Wilson shrank back into the blackness. No one saw him slip away, along the edge of the palisade and through the open skull gate. There were no guards at the slave cages. An iron lever released the weights that lifted the cage doors. Wilson took the bayonet from his belt and busied himself with the bonds of the prisoners. The captive Iwos blinked up at him like sleepy children, afraid, not understanding. He carried the first few out into the alley and pushed them along their way. He pointed to the jungle not fifty yards distant.

“Go,” he said, “get out of here. Go home,” talking as you would to a stray dog.

The Iwos still didn't understand. Gently as possible, Wilson took a plastic flashlight from around the neck of a small old man and clicked it on and swung the frail beam toward the green tangle of vegetation. “Go home,” he repeated. “Go and sin no more.”

Slowly the Iwos turned and walked into the darkness. It took Wilson about two hours to release all the prisoners. He counted five hundred; then he stopped counting. When it was over and all the cages were empty, he sat down in the dirt against the last cage, exhausted. The sky was still black, but the stars had faded and the red moon had set and dawn was not far.

A moth, its body covered with delicate pink and yellow fur,
fluttered down from somewhere. Wilson slid the Webley-Vickers from his holster. He loaded the chambers with bullets, cocked the hammer, and set it across his knees. Then, without knowing why, he took the Iwo flashlight and put it under his chin and clicked on the beam. Pale light touched his cheeks like a benediction.

PART SIX
B
LOCKADE
S
QUADRON
!
1

The pink and yellow moth woke him up.

“They're coming,” the moth said in a voice like silver in water, and Wilson staggered to his feet as the bloodstained crowd pressed through the skull gate.

Dawnlight above the dark bulk of Mount Mosumbawa showed the color of bruised peaches. The vacant expanse of Lake Tsuwanga gleamed like a burnished spear. Wilson squinted out the sleep junk in his eyes and saw Major Mpongo in the lead, his arm around the pirate's shoulder. Cricket was followed close by Schlüber, who looked dazed and beaten; behind them came the crush of soldiers, exhausted from the night's exertions.
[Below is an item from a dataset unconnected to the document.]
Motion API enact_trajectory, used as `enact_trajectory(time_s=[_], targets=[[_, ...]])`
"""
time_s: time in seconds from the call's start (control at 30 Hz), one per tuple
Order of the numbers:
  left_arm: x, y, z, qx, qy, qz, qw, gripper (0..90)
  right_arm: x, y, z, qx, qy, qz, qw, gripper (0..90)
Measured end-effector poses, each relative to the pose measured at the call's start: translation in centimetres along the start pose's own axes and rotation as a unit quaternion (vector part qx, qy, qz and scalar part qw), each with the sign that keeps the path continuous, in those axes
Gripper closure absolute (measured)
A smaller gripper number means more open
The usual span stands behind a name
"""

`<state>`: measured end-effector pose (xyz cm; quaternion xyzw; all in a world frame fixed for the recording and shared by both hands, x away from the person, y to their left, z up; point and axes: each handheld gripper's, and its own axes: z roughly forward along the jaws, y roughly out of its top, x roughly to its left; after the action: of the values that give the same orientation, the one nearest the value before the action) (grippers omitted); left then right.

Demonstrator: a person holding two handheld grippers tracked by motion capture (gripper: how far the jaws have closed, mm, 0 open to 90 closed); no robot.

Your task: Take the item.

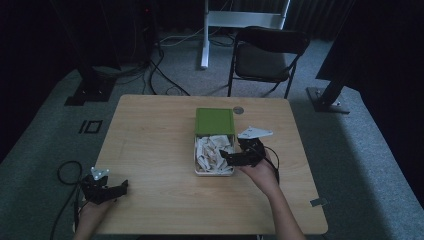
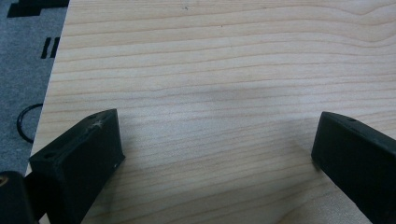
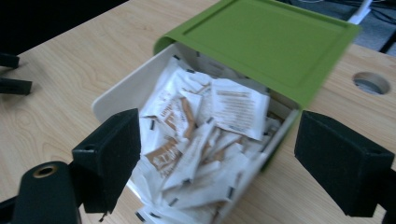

They were about twenty yards from the alley of the cages. This gave Wilson time to scoop the Webley-Vickers out of the dirt where it had fallen. He spun the chamber once and looked over his shoulder for advice, but the moth was gone, flown off to become a caterpillar—or was it vice versa? His head felt muzzy with sleep. The ancient pistol was dead weight in his hand, and he let his arm drop and held it against his leg. The cages stood open at his back like the tomb in the rock. Disbelief and anger spread through the crowd. The pirate's face went white, then red, and he began waving his hands and shouting at Major Mpongo, who alone remained calm.